February 19th, 2010 Karl Haas Comments off

So I have been in the financial field just over 10 years now. For my first year I worked in a branch office opening new accounts for customers, taking deposits and answering any questions that they may have had about their balances, trading or transfers. For my second year I worked in the 401k department for a large mutual fund company. I pretty much did the same thing but I was on a computer and phones, not in front of clients. I worked behind the scenes.

 

I really wasn’t into trading as much back then, I was learning. I was learning about the market and I was studying for series 7. Which if you don’t know is the craziest test you probably will ever take.
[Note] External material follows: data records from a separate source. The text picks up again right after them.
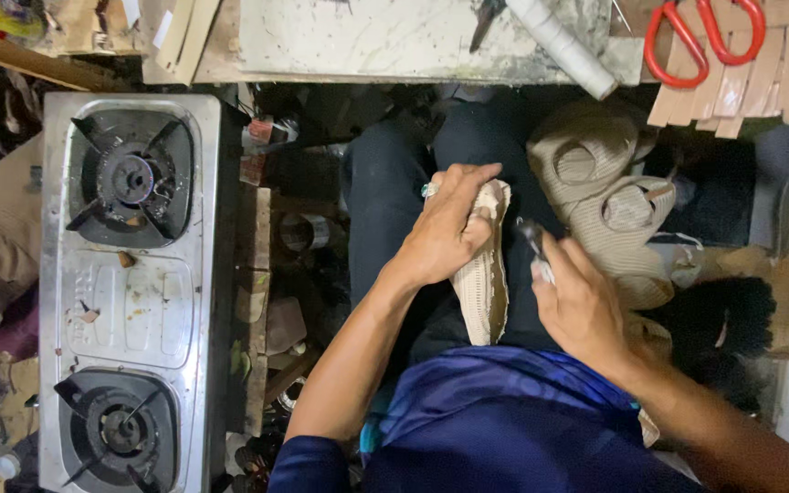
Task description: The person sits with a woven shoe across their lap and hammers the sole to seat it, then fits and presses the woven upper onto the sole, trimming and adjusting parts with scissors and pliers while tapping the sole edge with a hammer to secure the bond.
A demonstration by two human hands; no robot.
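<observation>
Cluttered workshop floor, steel two-burner gas stove (130,292) at left, marble-topped desk (385,41) above. Beige knit shoe upper (484,274) lies over the person's lap, toe pointing up. Left hand (445,228) curls over its top end, gripping it. Right hand (577,301) just beside, fingers closed on a small dark tool (533,239). More beige uppers (609,196) piled right. Red-handled scissors (700,36) and a white roll (563,46) on desk.

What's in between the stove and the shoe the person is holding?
In the head view, between the stove and the beige shoe lie dark clutter with a metal can, and the left hand and its forearm gripping that shoe.
</observation>
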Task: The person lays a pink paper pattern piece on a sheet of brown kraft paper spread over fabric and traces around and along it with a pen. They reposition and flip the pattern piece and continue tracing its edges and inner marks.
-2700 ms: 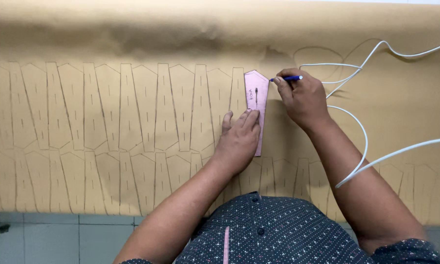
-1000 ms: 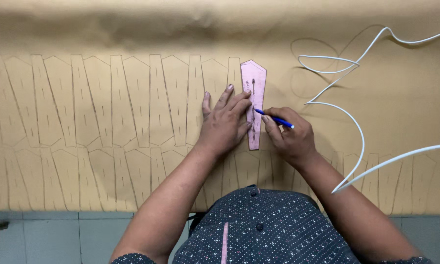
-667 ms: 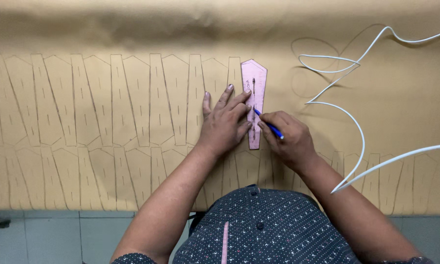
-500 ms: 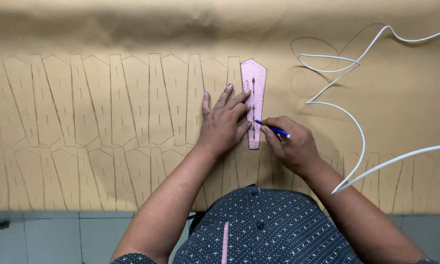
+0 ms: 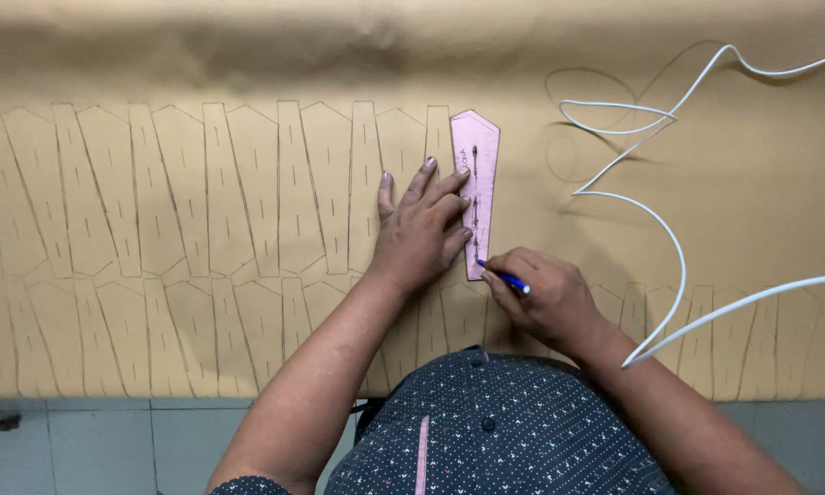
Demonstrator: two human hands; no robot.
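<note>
Pink template [image 5: 478,188] is being pressed flat by the left hand [image 5: 419,234]; the right hand [image 5: 545,298], gripping a blue pen [image 5: 504,277], has now come down to its lower corner.

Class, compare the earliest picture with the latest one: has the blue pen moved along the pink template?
Yes. The blue pen has gone from the pink template's pointed top to its bottom end, nearer the person.

- left hand [image 5: 421,234] lies flat, palm down, fingers spread and pointing away from the body, forearm bare and stretched forward.
- right hand [image 5: 542,295] is curled in a writing grip, fingers pinched together, wrist bent inward.
</note>
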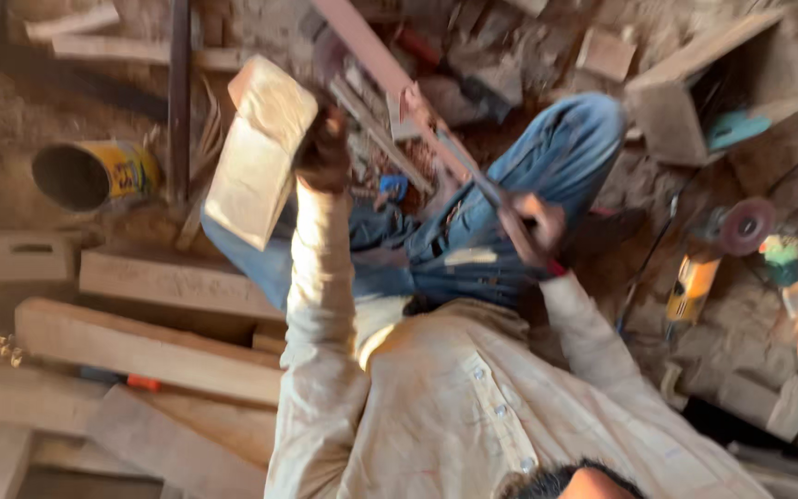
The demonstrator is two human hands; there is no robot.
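My left hand [323, 152] clamps a stiff, hefty wooden block [259, 152] by its edge while my right hand [538, 226] fists a long metal clamp bar [417, 106].

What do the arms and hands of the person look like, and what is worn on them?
Both arms are covered by long, loose sleeves of a pale cream shirt, dusty and creased. The left hand and the right hand are bare, without gloves. A thin red band shows at the right wrist. No watch or ring is visible in this blurred view.
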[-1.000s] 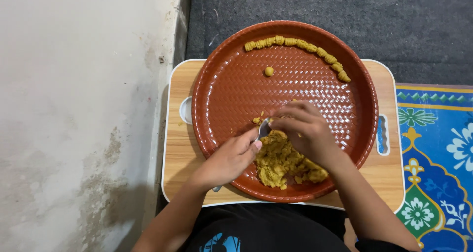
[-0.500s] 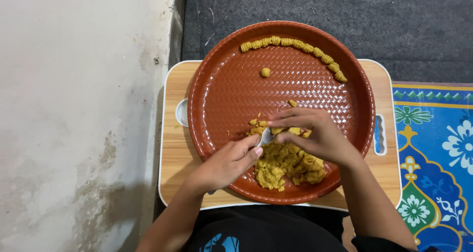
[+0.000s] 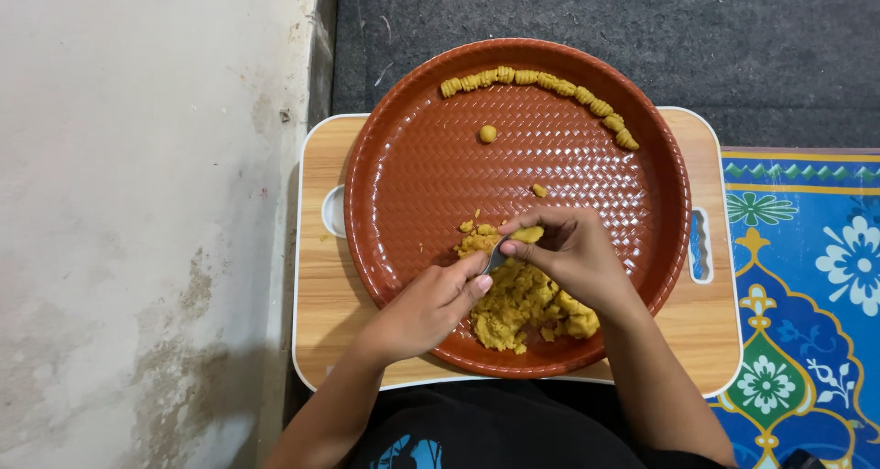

More than half the information you study you will never use in this line of business. But it is cool to pull something out of the back of you head and say, “did you know?”

 

After that adventure I stumbled across a software company that made a trading program for the stock market. I wanted to know more and I wanted to trade. So I applied for the job and over the next couple of years I learned to actually trade the market and use a very simple program to accomplish my goals. For the next 8 years this was the only tool I ever used to trade. No Fibonacci, candlesticks or Bollinger bands. No SMA’s or EMA’s. I didn’t need them.

 

Fast-forward to present day.

 

So now I’m now learning how to use Fibonacci, candlesticks, SMA’s and EMA’s. Joy!!!!! There is nothing more satisfying than having to use all these tools to figure out what I already knew. But at least I know now “why” my previous software charts did what they did. I know the mystery behind the lights and charts. It kind of reminds me of the Wizard of Oz. I must say that it has been very educational and I am learning a lot. I have been kind of hesitant in wanting to learn new tricks because the old ones worked so well and have never failed me. But I have always told my clients that an educated trader is the trader who is going to be the most successful in his/her trading.

 

So on one hand I am a hard headed and don’t understand why you would want to reinvent the wheel, but if it can be a safer more efficient wheel then I think it is well worth the effort. So I am taking my trading knowledge to the next level and I am sure I will come out the better trader.

 

Just remember, never stop learning. Improve yourself and improve your returns in trading by investing in yourself.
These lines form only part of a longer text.